第33話 兄弟よ瓦礫に眠れ


「ジャッカル……じゃないわ!これはいったい、どういうこと?」


 私は混乱し、二体の同じ姿をした獣を交互に見やった。もう一体の金色の獣は低く唸ると「久しぶりだな、兄弟」と言った。


「できればこんな形で再会したくはなかった、ナンバー98」


「使命に逆らって同胞を抹殺したようだが、同じ細胞から生まれた「分身」も殺すことができるのかな」


 私は頭を殴られたような衝撃を受けた。同じ細胞……分身ですって?


「我々は互いのバックアップであると同時に、二体そろって初めて「人類抹殺兵器」とそての力を発揮できる。二体一組の存在なのだ」


「ナンバー98。残念だが私にとってそれはもう過去の話だ。私とお前は別々の目的の元に生きている、遠い存在なのだ」


「では本来の形にはどうあっても戻らないというのだな。……となれば、同じ存在は二つは要らぬ。どちらかが消滅の運命をたどることになるが、よいか」


「それが私とお前の宿命なら、いたしかたない」


「戦うか、ナンバー99。……では死ぬがいい、兄弟!」


 ナンバー98が言い終わらないうちに、ジャッカルが跳んだ。するとその動きを呼んでいたかのように、もう一体がジャッカルに向けて炎の球を吐いた。


 ジャッカルは炎を避けず、火だるまになりながら相手に襲いかかった。二体の獣がもつれあった瞬間、青白い火花と共にバチバチという音が空気を切り裂いた。


 やがてバチンという破裂音がして、獣たちは左右に飛び退った。


「優しい攻撃だな。わずかの間に戦いを忘れたか?ナンバー99」


 あたりに焦げ臭い匂いが漂い、二体の獣の体毛からは煙が立ち上っていた。


「それは違う。使命だけで兄弟を倒すことはできない。私が同胞を葬ることができたのは、悲しみを知ったからだ」


「なんだと?」


 ジャッカルの足元に突然、黒い影が現れたかと思うと、津波のように盛り上がった。


「ゆくぞ、兄弟!」


 太陽を背にしたジャッカルの身体が一瞬、ハレーションを起こしたように輝いたかと思うと次の瞬間、流星のような速度で己の分身に襲いかかった。


「がああっ」


 どちらのものともつかない咆哮がこだまし、輝く弾丸のような二体の獣はそのまま崩れかけの「離れ」へと突っ込んでいった。どーんという衝撃音が空気を震わせ、土埃が舞い上がったかと思うと、辛うじて建物の体裁を保っていた「離れ」が一瞬で瓦礫と化した。


「ああ……」


 私は「離れ」と共に祖父の研究室もこの世から消滅したことを確信した。瓦礫の周囲で小さな火の手と黒煙が上がっているのが見え、獣たちが無事ではない事を予感させた。
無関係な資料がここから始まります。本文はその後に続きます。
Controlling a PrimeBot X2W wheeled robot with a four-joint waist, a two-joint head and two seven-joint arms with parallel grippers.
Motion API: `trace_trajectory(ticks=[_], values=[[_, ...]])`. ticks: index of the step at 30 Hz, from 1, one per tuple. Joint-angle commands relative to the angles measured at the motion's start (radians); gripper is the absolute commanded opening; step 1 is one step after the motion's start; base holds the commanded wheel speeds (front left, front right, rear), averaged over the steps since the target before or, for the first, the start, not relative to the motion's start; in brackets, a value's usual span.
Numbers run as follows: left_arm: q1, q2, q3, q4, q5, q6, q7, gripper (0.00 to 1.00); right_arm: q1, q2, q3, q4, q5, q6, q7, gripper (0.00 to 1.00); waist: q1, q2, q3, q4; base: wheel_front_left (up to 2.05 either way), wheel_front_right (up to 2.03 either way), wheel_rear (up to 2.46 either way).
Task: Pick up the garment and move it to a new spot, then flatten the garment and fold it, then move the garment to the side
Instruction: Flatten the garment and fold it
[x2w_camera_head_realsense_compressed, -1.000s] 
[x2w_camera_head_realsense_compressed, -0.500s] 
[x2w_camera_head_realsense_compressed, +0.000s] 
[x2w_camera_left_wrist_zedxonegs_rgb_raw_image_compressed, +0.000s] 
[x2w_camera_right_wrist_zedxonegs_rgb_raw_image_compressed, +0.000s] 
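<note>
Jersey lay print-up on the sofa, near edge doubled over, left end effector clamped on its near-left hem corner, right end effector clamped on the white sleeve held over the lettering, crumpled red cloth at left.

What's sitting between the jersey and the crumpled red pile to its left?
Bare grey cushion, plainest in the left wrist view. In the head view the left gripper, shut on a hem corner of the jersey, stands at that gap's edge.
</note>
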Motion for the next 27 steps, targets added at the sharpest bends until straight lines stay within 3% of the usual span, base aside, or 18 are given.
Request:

 やがて、瓦礫の中から一つの影が姿を現し、こちらに向かって歩み始めるのが見えた。


「あれは……」


 私はその姿を認めたとたん、涙がこみ上げてくるのを意識した。


 ――ジャッカルじゃない!ナンバー98だわ!


 私は獣の胸元に視線を向けたまま、そう思った。かつてジャッカルの手当てをした時、胸元にわずかだが茶色の毛が混じっていたことを思い出したのだ。


「……ジャッカル」


 獣はよろよろと進むと、瓦礫の山を下り切ったところで突然、がくりと地面に崩れた。


 どうしたのだろう、そう思っていると獣の身体のあちこちから煙が立ち上り、やがて全身が泥のように溶け崩れ始めた。


「……どうしたの?」


 すっかり形を失い、骨格を露わにした獣を前に困惑していると、瓦礫の中から何かが姿を現した。血と埃にまみれて立っているその姿は、まぎれもなく「ジャッカル」だった。


「……ジャッカル!」


 私は駆け出し、満身創痍の獣に抱きついた。自分の分身を失った戦士は低く唸ると、その場に横たわった。


「ごめんなさい、私のために……」


 泣きじゃくる私にジャッカルは「誰のためでもない、これは私自身の宿命だ」と呟いた。


 もう耐えられない、どこか遠くに逃げてしまいたい――ジャッカルの丸太のような首にしがみつきながらそう思った、その時だった。


「やれやれ、これほど大きな犠牲が出るとは予想外でしたな」


 聞き覚えのある声に振り返ると仮面の男――「影使い」が立っていた。